Apreté dos veces el timbre y, antes de que alguien abriera la puerta, la atravesé como un fantasma. Vi la cabellera rubia de mi mujer, desde atrás, mientras ella apoyaba un ojo en la mirilla. Al comprobar que afuera no había nadie, ella fue al baño a lavarse los dientes. El camisón translúcido de siempre dejaba ver las sensuales curvas. Ella volvió a la cama, yo me acostee a su lado, frente a frente fui feliz. No me importó que ella no sintiera mis caricias. Ella mantenía abiertos los enormes ojos celestes, alumbraban mi cara en la espesa oscuridad del cuarto. No dormía, como los fantasmas. Un ruido no la inmutó, como a los fantasmas. Sonrió con un gesto que me pareció conocido. Sí, era el que me regalaba cada vez que nos veíamos. Sólo que esta vez no fue para mí. Un hombre entró al dormitorio. El beso me resultó conocido, igual al que ella me daba cuando estaba enamorada de mí. Aquel extraño se acostó en mi cama, de un salto llegué al living. El departamento era tan chico que se oía todo. Los gemidos de mi mujer me volvían loco. Tapándome las orejas, di vueltas sin saber qué hacer. Aunque estaba sobrio, como un buen fantasma, mi torpeza tiró el enorme plato de bronce; el estrépito fue mayúsculo. Los gemidos de mi esposa se interrumpieron; me parecio que ella pronunció mi nombre con un signo de interrogación. En lugar de decir presente, atravesé la puerta para salir como había entrado. Esa noche duró más que todos los años que había deambulado.
La luz del día me recordó adónde había ido después de la separación.
Estaba por apretar el timbre cuando con movimiento instintivo me palpé los costados de la cintura en busca del llavero. Atravesé la puerta como si fuera de humo. Fui directo a mi cuarto. En los estantes donde yo tenía películas y juegos había libros de medicina.
En la cocina, mi madre, con el rostro más ajado, le servía café y una tostada con “mi” mermelada, a un joven, quizás estudiante de medicina.

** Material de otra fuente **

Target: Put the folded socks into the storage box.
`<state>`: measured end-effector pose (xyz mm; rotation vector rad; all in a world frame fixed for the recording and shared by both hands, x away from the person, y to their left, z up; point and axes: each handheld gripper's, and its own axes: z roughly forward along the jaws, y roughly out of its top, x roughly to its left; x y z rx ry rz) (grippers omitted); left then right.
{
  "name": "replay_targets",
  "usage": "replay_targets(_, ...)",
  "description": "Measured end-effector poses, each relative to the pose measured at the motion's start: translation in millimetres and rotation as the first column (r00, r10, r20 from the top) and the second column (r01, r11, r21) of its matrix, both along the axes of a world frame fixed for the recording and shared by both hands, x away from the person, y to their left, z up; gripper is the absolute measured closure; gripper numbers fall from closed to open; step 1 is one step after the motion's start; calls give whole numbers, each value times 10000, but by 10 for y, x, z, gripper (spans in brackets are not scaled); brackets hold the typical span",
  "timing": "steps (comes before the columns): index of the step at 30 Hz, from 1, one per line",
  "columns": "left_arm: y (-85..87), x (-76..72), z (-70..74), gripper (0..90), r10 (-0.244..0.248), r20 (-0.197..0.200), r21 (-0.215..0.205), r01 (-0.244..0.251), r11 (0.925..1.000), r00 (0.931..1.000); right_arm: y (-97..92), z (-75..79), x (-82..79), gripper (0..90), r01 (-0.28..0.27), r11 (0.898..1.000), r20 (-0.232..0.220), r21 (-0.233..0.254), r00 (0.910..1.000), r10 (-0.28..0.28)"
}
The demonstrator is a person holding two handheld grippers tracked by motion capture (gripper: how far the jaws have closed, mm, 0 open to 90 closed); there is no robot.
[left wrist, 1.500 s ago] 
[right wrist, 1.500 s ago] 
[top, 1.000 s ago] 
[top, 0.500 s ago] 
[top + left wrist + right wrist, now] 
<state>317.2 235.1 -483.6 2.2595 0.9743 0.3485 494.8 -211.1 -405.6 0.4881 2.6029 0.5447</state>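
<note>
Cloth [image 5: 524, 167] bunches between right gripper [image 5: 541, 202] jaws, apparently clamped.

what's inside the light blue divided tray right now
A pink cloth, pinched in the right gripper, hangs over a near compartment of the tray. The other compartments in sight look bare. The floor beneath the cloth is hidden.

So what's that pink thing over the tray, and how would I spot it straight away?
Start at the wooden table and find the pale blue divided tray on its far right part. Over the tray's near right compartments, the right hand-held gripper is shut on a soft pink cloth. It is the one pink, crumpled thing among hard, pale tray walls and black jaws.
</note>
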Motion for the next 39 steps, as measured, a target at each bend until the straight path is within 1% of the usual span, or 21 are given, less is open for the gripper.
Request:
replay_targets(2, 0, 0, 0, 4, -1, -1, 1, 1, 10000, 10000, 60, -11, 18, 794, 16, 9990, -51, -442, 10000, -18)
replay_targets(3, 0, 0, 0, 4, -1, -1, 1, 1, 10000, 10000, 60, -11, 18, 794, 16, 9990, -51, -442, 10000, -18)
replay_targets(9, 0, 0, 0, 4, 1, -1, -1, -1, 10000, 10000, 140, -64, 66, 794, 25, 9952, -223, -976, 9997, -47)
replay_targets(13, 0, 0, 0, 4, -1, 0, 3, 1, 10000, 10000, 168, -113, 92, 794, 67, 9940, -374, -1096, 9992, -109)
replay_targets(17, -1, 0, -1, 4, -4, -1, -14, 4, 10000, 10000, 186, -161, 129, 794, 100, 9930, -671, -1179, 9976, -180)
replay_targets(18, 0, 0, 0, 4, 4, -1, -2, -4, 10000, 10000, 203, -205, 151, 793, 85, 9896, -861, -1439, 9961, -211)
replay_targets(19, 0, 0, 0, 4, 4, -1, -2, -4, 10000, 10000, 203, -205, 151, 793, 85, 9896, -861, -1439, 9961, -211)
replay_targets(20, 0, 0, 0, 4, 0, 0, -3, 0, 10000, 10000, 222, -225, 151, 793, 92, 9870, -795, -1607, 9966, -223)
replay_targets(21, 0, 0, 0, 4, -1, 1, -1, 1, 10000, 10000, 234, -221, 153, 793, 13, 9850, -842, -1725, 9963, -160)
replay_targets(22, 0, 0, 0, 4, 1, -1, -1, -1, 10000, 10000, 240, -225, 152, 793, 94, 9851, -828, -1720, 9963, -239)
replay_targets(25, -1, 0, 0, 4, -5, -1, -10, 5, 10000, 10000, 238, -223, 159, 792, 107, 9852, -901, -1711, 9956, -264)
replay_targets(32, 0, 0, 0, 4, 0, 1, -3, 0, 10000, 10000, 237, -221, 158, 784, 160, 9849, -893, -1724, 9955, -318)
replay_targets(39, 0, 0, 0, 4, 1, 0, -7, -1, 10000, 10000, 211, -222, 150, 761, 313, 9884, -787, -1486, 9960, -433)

El pensionista estudiaba la carrera que mi madre había elegido, en vano, para mí. Ella untaba “mí” mermelada sobre otra tostada y le contaba que mi padre había padecido la misma enfermedad que yo, “¿Es hereditario?”, remató y encajó la tostada en la mano del futuro doctor.
Esas palabras me cayeron como los gemidos de mi mujer. Corrí hasta la que había sido mi habitación y tiré al piso los libros más pesados. Mi madre, seguida del pensionista, llegó al minuto, a pesar de que caminaba vacilando sobre un bastón:
- ¡Ni que el vago de mi hijo estuviera escuchándonos! - mi mamá levantó el bastón amenazante y apuntó justo hacia el rincón donde yo estaba parado. Mi madre sabía tener pálpitos, seguro se habrá enterado de que me fui corriendo para no volver más.
Pasé el resto del día en un banco de la plaza, rodeado de la iglesia, la municipalidad y de mucha gente conocida que pasaba al lado mío. No me animé a seguir a nadie, aunque ganas no me faltaron. En menos de un día mi pueblo me enseñó cuanto iba a sufrir si quería volver a mis viejos afectos. Si yo molestaba, lo mejor era tomar otra dirección. Estaba decidido: iría a lo mi suegra.
Apreté dos veces el timbre y, antes de que alguien abriera la puerta, supe que me iba a quedar. Heredé esos palpitos de mi madre.